В Венеции | страница 82



Дон Камилло вышел здесь на берег. Вместо того, чтобы делать лишний обход берегом, он решил пройти здесь, чтобы скорее достигнуть песчаных холмов на другом берегу Лидо. Вынув шпагу из ножен, он вступил на кладбище. Он был уже на середине его, как вдруг заметил среди могил человеческую фигуру. Дон Камилло сжал шпагу и пошел прямо на незнакомца. Тот, услышав шаги, остановился и, может быть, в знак миролюбия скрестил руки на груди.

— Ты выбрал для прогулки время и место, располагающие к размышлению, — сказал, приближаясь, неаполитанец. — Ты не еврей и не лютеранин, оплакивающий кого-нибудь из твоих близких?

— Я венецианец, как вы, дон Камилло Монфорте.

— А! Так ты меня знаешь! Ты Баттисто, бывший мой гондольер?

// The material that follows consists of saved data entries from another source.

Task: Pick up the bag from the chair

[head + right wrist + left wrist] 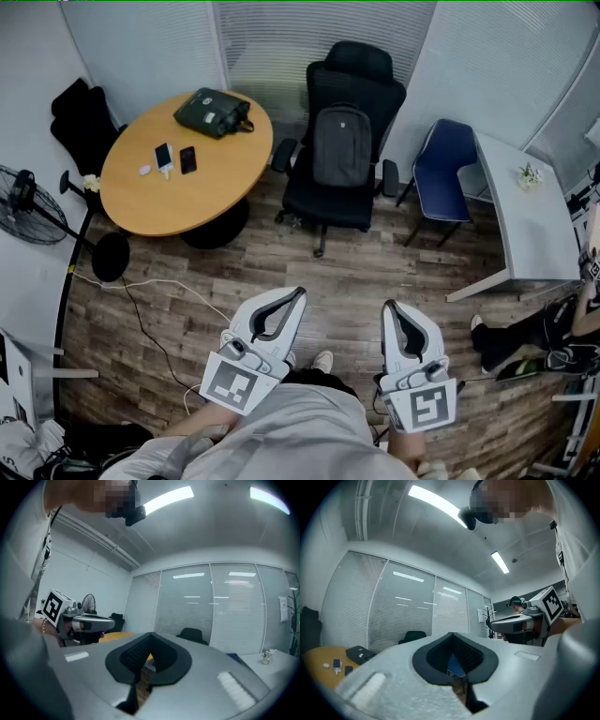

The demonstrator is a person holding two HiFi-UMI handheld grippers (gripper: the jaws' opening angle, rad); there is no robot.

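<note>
A grey backpack [342, 145] stands upright on the seat of a black office chair [323, 202], leaning on its backrest, at the far middle of the head view. Both grippers are held low near the person's body, well short of the chair and pointing toward it. My left gripper [299, 293] has its jaws closed together, holding nothing. My right gripper [388, 307] is likewise shut and empty. In the left gripper view the jaw tips [452, 633] meet, and only the chair top [414, 635] shows. In the right gripper view the gripper [151, 634] is shut too.
A round wooden table [141, 202] at the left carries a dark green bag [214, 112] and two phones [175, 157]. A blue chair [445, 167] and a white desk [525, 225] stand at the right. A floor fan [28, 206] and a cable [155, 309] lie left.
</note>
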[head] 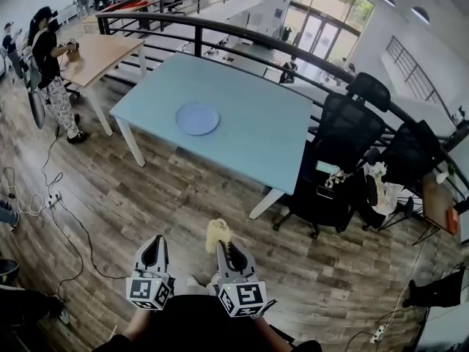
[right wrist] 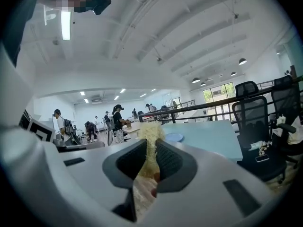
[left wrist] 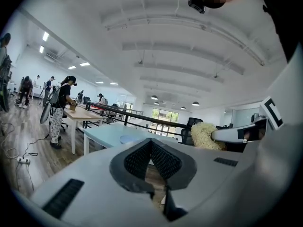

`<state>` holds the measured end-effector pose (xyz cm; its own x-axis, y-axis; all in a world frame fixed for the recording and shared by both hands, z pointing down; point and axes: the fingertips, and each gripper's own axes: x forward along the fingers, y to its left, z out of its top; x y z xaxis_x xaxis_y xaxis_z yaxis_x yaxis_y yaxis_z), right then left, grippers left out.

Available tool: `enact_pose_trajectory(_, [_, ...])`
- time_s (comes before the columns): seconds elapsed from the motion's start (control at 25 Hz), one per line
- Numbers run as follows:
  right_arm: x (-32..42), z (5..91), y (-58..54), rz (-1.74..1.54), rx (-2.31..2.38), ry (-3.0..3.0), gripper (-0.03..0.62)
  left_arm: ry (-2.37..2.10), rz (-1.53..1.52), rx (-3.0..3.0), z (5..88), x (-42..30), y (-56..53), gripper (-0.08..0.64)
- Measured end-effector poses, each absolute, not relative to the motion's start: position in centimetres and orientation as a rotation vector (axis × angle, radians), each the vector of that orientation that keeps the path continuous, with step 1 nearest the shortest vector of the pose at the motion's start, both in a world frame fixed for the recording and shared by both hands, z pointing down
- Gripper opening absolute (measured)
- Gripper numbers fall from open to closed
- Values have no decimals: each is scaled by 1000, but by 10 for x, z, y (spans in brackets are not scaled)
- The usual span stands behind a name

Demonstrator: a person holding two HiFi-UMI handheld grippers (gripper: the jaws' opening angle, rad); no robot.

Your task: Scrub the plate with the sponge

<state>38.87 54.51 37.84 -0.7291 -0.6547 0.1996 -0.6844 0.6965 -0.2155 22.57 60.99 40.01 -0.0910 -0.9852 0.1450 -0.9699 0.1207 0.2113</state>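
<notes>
A pale blue plate (head: 197, 117) lies on the light blue table (head: 249, 134), well ahead of both grippers. My right gripper (head: 222, 248) is shut on a yellowish fibrous sponge (head: 218, 235), which sticks out past its jaws. In the right gripper view the sponge (right wrist: 150, 141) is pinched between the dark pads, with the plate (right wrist: 173, 137) far beyond. My left gripper (head: 153, 254) hangs beside it over the wood floor, its pads together with nothing between them. From the left gripper view the sponge (left wrist: 204, 135) shows at the right and the plate (left wrist: 129, 138) is distant.
Black office chairs (head: 338, 160) stand at the table's right side. A dark railing (head: 278, 46) runs behind the table. A person (head: 51, 68) stands at a wooden table (head: 99, 53) to the far left. Cables (head: 51, 196) and a power strip lie on the floor at left.
</notes>
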Motion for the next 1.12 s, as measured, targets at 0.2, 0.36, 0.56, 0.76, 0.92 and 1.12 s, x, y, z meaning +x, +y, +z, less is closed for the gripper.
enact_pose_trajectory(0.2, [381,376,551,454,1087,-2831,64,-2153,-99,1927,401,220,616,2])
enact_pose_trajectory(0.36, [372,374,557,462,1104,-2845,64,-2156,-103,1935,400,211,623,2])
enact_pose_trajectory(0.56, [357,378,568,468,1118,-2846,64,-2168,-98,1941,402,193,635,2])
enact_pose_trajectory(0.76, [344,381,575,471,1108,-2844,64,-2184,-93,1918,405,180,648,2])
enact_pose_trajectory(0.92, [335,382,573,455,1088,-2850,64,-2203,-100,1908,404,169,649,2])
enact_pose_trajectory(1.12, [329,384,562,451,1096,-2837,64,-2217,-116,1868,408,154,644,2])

— Нет, синьор, вы ошибаетесь: я не Баттисто.

Незнакомец повернулся к луне, свет которой упал на его лицо.

— Джакопо! — воскликнул герцог, задрожав, как это невольно делали все в Венеции, встретив неожиданно горящий взор браво.

— Да, синьор, я — Джакопо!

Шпага блеснула в руках дона Камилло.

Браво улыбнулся, но его руки остались скрещенными.

— Зачем ты встал на моей дороге в этом уединенном месте?

— На том же самом основании я могу спросить герцога святой Агаты, что привело его в такой поздний час на еврейские могилы?

— Не время для шуток, тем более, что я никогда не шучу с людьми твоей репутации. Но только знай, что нелегко дадутся тебе деньги, которые ты задумал получить от подославших тебя, чтобы убить меня.

— Успокойтесь и вложите вашу шпагу в ножны, синьор. Здесь нет никого, кто думал бы причинить вам зло. Мы уже с вами виделись, дон Камилло Монфорте, и тогда у вас было больше доверия ко мне.

— Странно, зачем ты мог попасть сюда? Ты не из таких, чтоб действовать без причины и без цели.

— Я ищу простора и морского воздуха, и здесь только я могу дышать свободно: воздух каналов меня душит.

— Неправда, у тебя была еще какая-нибудь причина, Джакопо.

— Да, синьор, вы не ошиблись, мне противен этот город преступлений.

— Это странно слышать от…

— От браво? Можете смело произнести это имя: мое ухо привыкло к нему. Но кинжал наемного убийцы почтеннее меча мнимого правосудия здешнего правительства… Люди без чести и без жалости!

— Я теперь понимаю тебя, Джакопо: ты изгнан. Ропот народа дошел до Сената, и Сенат лишил тебя своего покровительства.

Взгляд, брошенный на него Джакопо, был настолько двусмысленный, что дон Камилло взялся невольно за шпагу.

— Синьор, — сказал браво, — как бы то ни было, а все же случалось, что дон Камилло Монфорте считал меня достойным своих поручений.